In full and without alteration, copy the listing.

═══

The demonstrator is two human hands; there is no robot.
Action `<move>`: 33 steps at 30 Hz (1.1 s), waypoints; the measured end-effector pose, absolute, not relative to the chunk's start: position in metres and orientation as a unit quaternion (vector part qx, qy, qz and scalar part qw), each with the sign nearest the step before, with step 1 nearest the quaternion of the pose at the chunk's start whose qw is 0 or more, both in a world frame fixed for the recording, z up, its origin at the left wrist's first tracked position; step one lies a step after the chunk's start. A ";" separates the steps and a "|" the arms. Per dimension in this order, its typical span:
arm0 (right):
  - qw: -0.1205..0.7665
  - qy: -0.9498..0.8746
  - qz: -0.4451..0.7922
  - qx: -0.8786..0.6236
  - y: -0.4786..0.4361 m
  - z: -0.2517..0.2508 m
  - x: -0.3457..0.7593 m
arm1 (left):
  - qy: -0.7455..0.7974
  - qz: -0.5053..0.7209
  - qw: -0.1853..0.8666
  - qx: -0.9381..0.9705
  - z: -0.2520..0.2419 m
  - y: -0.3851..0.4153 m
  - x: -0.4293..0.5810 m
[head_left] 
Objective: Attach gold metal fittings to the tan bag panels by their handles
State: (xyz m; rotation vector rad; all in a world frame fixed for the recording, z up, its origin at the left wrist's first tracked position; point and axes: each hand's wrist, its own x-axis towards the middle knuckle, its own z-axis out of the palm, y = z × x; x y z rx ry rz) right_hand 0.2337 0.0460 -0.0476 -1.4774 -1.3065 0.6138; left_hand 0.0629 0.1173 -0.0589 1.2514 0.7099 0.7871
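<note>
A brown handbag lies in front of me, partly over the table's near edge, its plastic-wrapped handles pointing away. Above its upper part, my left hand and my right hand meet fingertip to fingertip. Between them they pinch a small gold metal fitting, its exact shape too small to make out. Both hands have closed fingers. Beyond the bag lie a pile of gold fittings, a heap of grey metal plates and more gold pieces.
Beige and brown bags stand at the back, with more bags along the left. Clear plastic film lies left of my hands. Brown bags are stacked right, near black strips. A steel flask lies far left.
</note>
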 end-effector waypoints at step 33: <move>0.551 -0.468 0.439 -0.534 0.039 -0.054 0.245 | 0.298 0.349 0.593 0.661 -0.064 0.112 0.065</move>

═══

* Result of the task
The demonstrator is two human hands; there is no robot.
Action `<move>`: 33 steps at 30 Hz (1.1 s), waypoints; the measured end-effector pose, absolute, not relative to the chunk's start: position in metres and orientation as a unit quaternion (vector part qx, qy, qz and scalar part qw), each with the sign nearest the step before, with step 1 nearest the quaternion of the pose at the chunk's start whose qw is 0 or more, both in a world frame fixed for the recording, z up, its origin at the left wrist's first tracked position; step one lies a step after the chunk's start. A ";" separates the steps and a "|" the arms. Per dimension in this order, its typical span:
arm0 (right):
  - qw: -0.1205..0.7665
  - qy: -0.9498..0.8746
  - qz: -0.4451..0.7922
  - qx: -0.8786..0.6236
  - y: -0.4786..0.4361 m
  - z: -0.2517..0.2508 m
  - x: -0.3457..0.7593 m
arm1 (left):
  - qy: -0.7455..0.7974
  - qz: -0.5053..0.7209
  - qw: -0.1853..0.8666
  - qx: -0.9381..0.9705
  - z: -0.2520..0.2419 m
  - y: -0.3851..0.4153 m
  - x: -0.4293..0.5810 m
[head_left] 
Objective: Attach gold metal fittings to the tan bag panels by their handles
State: (xyz m; rotation vector rad; all in a world frame fixed for the recording, z up, its origin at the left wrist's first tracked position; point and axes: each hand's wrist, its own x-axis towards the middle knuckle, its own z-axis out of the palm, y = z × x; x y z rx ry rz) right_hand 0.2337 0.0460 -0.0476 -1.4774 -1.3065 0.6138; left_hand 0.0629 0.1173 -0.0589 1.2514 0.7099 0.7871
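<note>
A brown handbag lies in front of me, partly over the table's near edge, its plastic-wrapped handles pointing away. Above its upper part, my left hand and my right hand meet fingertip to fingertip. Between them they pinch a small gold metal fitting, its exact shape too small to make out. Both hands have closed fingers. Beyond the bag lie a pile of gold fittings, a heap of grey metal plates and more gold pieces.
Beige and brown bags stand at the back, with more bags along the left. Clear plastic film lies left of my hands. Brown bags are stacked right, near black strips. A steel flask lies far left.
</note>
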 end-effector waypoints at step 33: <move>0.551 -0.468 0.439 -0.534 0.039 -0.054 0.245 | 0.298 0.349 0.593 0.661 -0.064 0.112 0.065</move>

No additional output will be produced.